PWater and water have the same specific heat capacity and thermal conductivity. This was balanced a few years ago.

Xerol
Jan 13, 2007


Akratic Method posted:

Do you have a mod changing the look of tiles? I don't recognize what the room walls are built out of.

It's True Tiles. Insulated tiles all have that fuzz around the edges, the whole thing is built out of insulated tiles. I'm also using an airlock mod so if you're not then you need to use a vacuum liquid lock there to insulate the heat chamber or just wall it in completely.

OzyMandrill
Aug 12, 2013

Look upon my words
and despair

insta posted:

PWater and water have the same specific heat capacity and thermal conductivity. This was balanced a few years ago.

Ah, missed that, that's good. The lower freezing point on pwater is the big draw anyway.

Akratic Method
Mar 9, 2013

It's going to pay off eventually--I'm sure of it.

Any day now.

Xerol posted:

It's True Tiles. Insulated tiles all have that fuzz around the edges, the whole thing is built out of insulated tiles. I'm also using an airlock mod so if you're not then you need to use a vacuum liquid lock there to insulate the heat chamber or just wall it in completely.

Oh, I like it! I might add that mod myself. I'm just getting to higher energy levels where you need to actually think about what material you use for stuff.


Speaking of mods and specifically airlock ones, I have the Self-Sealing Airlocks Revived one recommended upthread and it doesn't seem to work. Is there a special extra step to enabling mods that I've missed? Any other reason it might not be doing anything for me when it seems to work for others?

Fruits of the sea
Dec 1, 2010

Oh dang, truetiles is working again. An update broke it a while ago. Thanks for reminding me, thread!

LonsomeSon
Nov 22, 2009

A fishperson in an intimidating hat!

Akratic Method posted:

Speaking of mods and specifically airlock ones, I have the Self-Sealing Airlocks Revived one recommended upthread and it doesn't seem to work. Is there a special extra step to enabling mods that I've missed? Any other reason it might not be doing anything for me when it seems to work for others?

That's the one I've got and while I haven't played in a few months it was working for me last time I did.

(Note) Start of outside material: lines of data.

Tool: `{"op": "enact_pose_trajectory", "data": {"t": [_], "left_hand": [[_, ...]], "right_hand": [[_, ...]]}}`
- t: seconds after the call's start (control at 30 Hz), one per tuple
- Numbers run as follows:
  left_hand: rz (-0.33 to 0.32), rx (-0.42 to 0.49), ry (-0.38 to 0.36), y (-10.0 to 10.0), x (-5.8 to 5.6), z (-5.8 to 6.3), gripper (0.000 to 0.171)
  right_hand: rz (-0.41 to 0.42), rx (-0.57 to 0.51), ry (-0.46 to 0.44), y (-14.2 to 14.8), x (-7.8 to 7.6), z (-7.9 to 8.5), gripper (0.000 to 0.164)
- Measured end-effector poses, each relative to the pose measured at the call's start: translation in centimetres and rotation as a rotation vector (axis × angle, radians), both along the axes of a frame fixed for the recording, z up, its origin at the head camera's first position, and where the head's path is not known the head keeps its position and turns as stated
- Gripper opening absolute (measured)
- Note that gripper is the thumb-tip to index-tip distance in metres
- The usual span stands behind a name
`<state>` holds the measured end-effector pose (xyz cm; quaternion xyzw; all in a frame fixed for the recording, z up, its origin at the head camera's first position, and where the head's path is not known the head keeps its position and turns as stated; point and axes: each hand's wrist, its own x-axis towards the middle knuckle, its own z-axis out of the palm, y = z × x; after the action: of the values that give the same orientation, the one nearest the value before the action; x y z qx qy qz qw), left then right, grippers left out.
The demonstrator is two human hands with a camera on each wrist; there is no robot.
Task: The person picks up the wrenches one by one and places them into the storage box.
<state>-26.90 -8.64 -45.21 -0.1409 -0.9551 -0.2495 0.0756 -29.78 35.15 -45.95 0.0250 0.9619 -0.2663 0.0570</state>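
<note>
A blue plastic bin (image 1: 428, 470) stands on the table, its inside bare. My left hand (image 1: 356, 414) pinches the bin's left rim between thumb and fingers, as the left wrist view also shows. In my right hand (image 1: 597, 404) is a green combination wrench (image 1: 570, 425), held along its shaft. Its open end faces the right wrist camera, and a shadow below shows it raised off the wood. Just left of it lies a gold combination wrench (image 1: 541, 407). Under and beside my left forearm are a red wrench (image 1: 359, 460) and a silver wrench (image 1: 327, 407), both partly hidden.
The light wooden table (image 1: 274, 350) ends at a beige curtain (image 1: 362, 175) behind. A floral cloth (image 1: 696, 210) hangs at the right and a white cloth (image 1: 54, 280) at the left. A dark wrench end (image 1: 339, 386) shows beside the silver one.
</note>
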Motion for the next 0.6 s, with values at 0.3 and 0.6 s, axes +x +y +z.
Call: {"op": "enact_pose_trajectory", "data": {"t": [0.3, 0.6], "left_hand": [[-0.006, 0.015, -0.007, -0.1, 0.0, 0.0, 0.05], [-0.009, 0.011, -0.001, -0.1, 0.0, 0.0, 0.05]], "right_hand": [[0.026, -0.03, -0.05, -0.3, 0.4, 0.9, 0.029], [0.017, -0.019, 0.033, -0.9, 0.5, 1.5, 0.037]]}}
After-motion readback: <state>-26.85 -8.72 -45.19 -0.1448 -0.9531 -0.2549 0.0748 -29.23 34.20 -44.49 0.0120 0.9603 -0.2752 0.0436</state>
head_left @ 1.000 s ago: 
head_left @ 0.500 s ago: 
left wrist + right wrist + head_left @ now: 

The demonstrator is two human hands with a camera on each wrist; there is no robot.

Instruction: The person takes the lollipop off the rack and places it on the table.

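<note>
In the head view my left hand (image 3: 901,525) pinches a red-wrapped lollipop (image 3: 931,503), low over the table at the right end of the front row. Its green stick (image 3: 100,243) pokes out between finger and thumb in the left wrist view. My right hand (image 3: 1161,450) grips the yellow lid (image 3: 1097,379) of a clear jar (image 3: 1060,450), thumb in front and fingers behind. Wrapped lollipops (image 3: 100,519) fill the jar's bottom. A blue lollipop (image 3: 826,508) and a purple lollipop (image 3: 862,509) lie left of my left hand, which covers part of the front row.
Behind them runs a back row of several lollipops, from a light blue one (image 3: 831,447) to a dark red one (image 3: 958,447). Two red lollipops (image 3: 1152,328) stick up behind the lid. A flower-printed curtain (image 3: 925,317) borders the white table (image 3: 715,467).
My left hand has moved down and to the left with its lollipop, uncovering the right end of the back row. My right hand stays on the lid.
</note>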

Just loaded up to test and I've got a mechanical airlock door at the bottom of a collection pool for a cool steam vent, sent a dupe in to sweep something off the floor and the water stayed contained. Still working for me.

Frequent Handies
Nov 26, 2006

      :yum:

Akratic Method posted:

The algae distiller doesn't have any output to signal "I need input" and an auto-sweeper doesn't seem to want to take anything out of storage, only put it in. I don't want to make the belt the belt run on a timer because a) I don't feel like calculating the amount of slime packets I should let through in a day and b) I'm pretty sure it off-gasses while on the belts. I don't want to just leave it in debris form in the water because sometimes it sidetracks dupes who think it needs to go into a storage unit somewhere.

You need to have your storage units have a lesser priority than the thing you want stuff swept into. If your distiller is 5 and your storage is 6, it will always prioritize the storage. Setting storage to 4 will have the sweeper move from storage to distiller.

Sounds like your belt is a one item only line, which is fine, but to give a bit of an idea I have a chamber all of my eggs are dumped into - the belt feeding it currently has four loaders that feed various things critters eat (like igneous rock for stone hatches) that I don't want to have clogged with one item continuously, as well as a fifth loader that takes eggs dropped off from ranches.

These four conveyers each first run into a meter set to 250 units, and the reset is hooked up to a cycle timer that turns green briefly once a day to allow 250 of each to hit the line. The fifth just sends as eggs are available.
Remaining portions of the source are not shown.